Visualization In Python IV : Venn, Density, Violin Graphs

Hey good to see you back, I hope you are following the previous articles if not you should check them out, its not necessary to know those topics for this tutorial but it will surely increase your knowledge.

Well know lets continue from where we left off.

1. Venn Diagram

Venn diagrams, also known as set diagrams, show all possible logical relations between a finite collection of different sets. Each set is represented by a circle. The circle size illustrates the importance of a group. The size of overlap represents the intersection between multiple groups.

To show overlaps for different sets.

Intersection of the Venn diagram

From the preceding diagram, we can note that there are eight students in just group A, four students in just group B, and one student in both groups.

Design Practice

  • It is not recommended to use Venn diagrams if you have more than three groups. It would become difficult to understand.
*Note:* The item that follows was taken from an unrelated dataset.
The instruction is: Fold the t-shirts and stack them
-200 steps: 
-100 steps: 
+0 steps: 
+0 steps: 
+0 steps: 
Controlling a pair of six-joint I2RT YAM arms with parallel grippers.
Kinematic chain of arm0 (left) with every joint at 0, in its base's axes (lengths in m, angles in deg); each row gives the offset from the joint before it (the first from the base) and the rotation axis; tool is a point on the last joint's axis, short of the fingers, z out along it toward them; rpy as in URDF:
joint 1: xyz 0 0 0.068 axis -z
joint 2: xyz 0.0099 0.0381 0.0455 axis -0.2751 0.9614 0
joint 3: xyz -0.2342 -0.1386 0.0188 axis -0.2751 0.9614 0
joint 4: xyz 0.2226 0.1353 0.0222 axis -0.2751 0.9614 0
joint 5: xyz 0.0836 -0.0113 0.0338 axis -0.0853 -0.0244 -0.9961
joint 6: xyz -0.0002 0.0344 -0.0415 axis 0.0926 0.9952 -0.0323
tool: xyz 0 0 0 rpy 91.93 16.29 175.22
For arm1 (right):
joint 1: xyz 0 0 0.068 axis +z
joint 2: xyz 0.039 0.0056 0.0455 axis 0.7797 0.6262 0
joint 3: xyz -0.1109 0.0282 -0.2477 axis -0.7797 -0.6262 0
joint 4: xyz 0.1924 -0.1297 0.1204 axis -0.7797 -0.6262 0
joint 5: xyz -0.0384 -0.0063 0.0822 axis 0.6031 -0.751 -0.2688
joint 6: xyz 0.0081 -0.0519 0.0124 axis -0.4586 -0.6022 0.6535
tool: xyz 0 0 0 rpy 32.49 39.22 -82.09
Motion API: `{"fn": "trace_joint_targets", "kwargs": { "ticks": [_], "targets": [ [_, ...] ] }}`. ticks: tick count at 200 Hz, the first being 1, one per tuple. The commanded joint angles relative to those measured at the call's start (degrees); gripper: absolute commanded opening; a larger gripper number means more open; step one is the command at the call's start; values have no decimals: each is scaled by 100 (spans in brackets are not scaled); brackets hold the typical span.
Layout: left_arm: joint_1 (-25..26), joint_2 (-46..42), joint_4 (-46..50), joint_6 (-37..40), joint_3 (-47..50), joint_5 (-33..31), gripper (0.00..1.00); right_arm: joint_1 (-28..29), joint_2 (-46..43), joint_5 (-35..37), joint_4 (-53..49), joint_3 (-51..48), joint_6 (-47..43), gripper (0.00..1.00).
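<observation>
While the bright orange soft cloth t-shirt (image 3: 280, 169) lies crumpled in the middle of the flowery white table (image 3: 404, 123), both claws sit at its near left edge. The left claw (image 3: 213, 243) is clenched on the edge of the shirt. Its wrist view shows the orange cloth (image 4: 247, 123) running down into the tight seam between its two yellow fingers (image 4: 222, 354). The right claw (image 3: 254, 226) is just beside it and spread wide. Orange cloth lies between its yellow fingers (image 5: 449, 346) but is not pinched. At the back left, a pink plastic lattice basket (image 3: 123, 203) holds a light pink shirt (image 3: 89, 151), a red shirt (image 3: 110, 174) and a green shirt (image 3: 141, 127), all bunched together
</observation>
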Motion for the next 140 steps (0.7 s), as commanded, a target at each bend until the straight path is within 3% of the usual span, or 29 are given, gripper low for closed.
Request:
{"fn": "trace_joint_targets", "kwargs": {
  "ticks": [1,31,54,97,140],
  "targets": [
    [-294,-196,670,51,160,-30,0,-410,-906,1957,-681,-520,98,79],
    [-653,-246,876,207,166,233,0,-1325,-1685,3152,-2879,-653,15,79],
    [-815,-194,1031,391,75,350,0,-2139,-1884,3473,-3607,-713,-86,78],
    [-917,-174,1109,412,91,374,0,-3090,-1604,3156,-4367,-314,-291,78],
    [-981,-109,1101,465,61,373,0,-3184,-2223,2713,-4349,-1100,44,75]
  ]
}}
Moving on from composition plots, we will cover distribution plots in the following section.

Distribution Plots

Distribution plots give a deep insight into how your data is distributed. For a single variable, a histogram is effective. For multiple variables, you can either use a box plot or a violin plot. The violin plot visualizes the densities of your variables, whereas the box plot just visualizes the median, the interquartile range, and the range for each variable.

1. Histogram

A histogram visualizes the distribution of a single numerical variable. Each bar represents the frequency for a certain interval. Histograms help get an estimate of statistical measures. You see where values are concentrated, and you can easily detect outliers. You can either plot a histogram with absolute frequency values or, alternatively, normalize your histogram. If you want to compare distributions of multiple variables, you can use different colors for the bars.

Get insights into the underlying distribution for a dataset.

distribution of the Intelligence Quotient ( IQ) for a test group. The dashed lines represent the standard deviation each side of the mean (the solid line)

Design Practice

Try different numbers of bins (data intervals), since the shape of the histogram can vary significantly.

2. Density Plot

A density plot shows the distribution of a numerical variable. It is a variation of a histogram that uses kernel smoothing, allowing for smoother distributions. One advantage these have over histograms is that density plots are better at determining the distribution shape since the distribution shape for histograms heavily depends on the number of bins (data intervals).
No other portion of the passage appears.